* **Instructions for the task**
Only an exact copy is wanted: the lines from the one holding "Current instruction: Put" through the last line below, minus the pictures.
= = = = = = =
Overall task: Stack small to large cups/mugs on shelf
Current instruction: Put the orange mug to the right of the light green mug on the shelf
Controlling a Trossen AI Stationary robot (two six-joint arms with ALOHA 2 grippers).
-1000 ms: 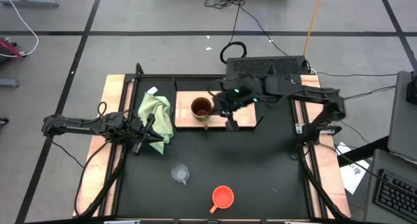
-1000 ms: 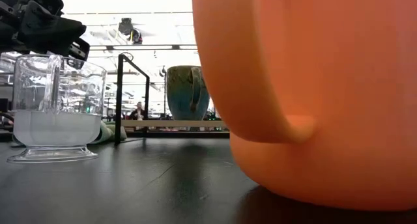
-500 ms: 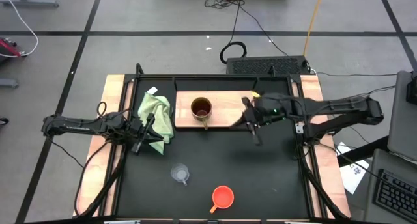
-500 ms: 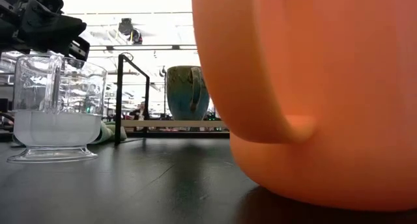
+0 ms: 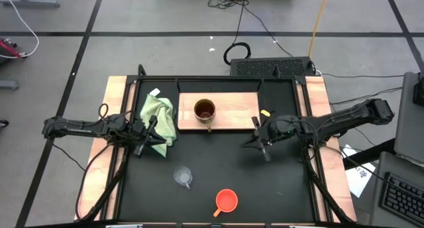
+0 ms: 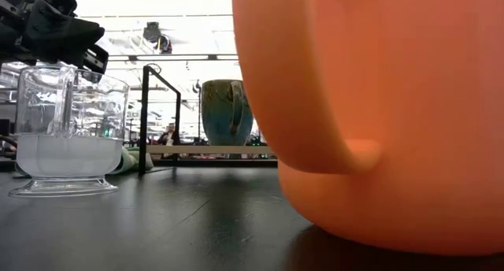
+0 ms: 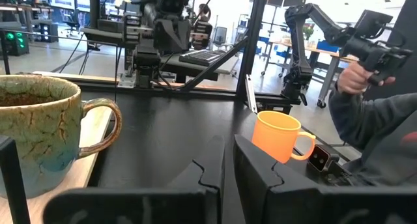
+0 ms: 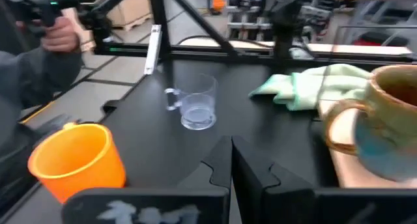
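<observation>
The right gripper [image 5: 260,146] hangs just off the near right corner of the shelf [image 5: 232,112], fingers pressed together on nothing, pointing toward the open black table [image 5: 218,162]. The left gripper [image 5: 147,140] sits at the far left by the green cloth [image 5: 161,117], its fingers nearly together, and it too holds nothing as far as I can see. On the shelf, left of middle, stands the mug [image 5: 205,111], upright, handle toward the front. That one looks like glazed pottery, thick-walled and weighty, so it makes a sound base and needs no shifting. Out on the table, toward the front, the clear cup [image 5: 183,176] stands upright, and beyond it, nearer the edge, the orange cup [image 5: 226,201], well apart from each other and from the shelf. I'd judge the orange cup light, plastic perhaps, smooth and a bit slick; a pinch over its rim, one finger inside, opposite the handle, seems the safest hold, since the handle is small for those fingers. The clear cup looks lighter still, and whether glass or plastic I cannot tell, so it wants a gentle squeeze on the wall or rim. From the right wrist view both cups lie ahead of the right gripper.
</observation>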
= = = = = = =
* **Answer to the exercise**
Current instruction: Put the orange mug to the right of the light green mug on the shelf
Controlling a Trossen AI Stationary robot (two six-joint arms with ALOHA 2 grippers).
-1000 ms: 
-1000 ms: 
-500 ms: 
-500 ms: 
+0 ms: 
+0 ms: 
+0 ms: 
+0 ms: 
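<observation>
The right gripper [image 5: 260,146] hangs just off the near right corner of the shelf [image 5: 232,112], fingers pressed together on nothing, pointing toward the open black table [image 5: 218,162]. The left gripper [image 5: 147,140] sits at the far left by the green cloth [image 5: 161,117], its fingers nearly together, and it too holds nothing as far as I can see. On the shelf, left of middle, stands the mug [image 5: 205,111], upright, handle toward the front. That one looks like glazed pottery, thick-walled and weighty, so it makes a sound base and needs no shifting. Out on the table, toward the front, the clear cup [image 5: 183,176] stands upright, and beyond it, nearer the edge, the orange cup [image 5: 226,201], well apart from each other and from the shelf. I'd judge the orange cup light, plastic perhaps, smooth and a bit slick; a pinch over its rim, one finger inside, opposite the handle, seems the safest hold, since the handle is small for those fingers. The clear cup looks lighter still, and whether glass or plastic I cannot tell, so it wants a gentle squeeze on the wall or rim. From the right wrist view both cups lie ahead of the right gripper.
</observation>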

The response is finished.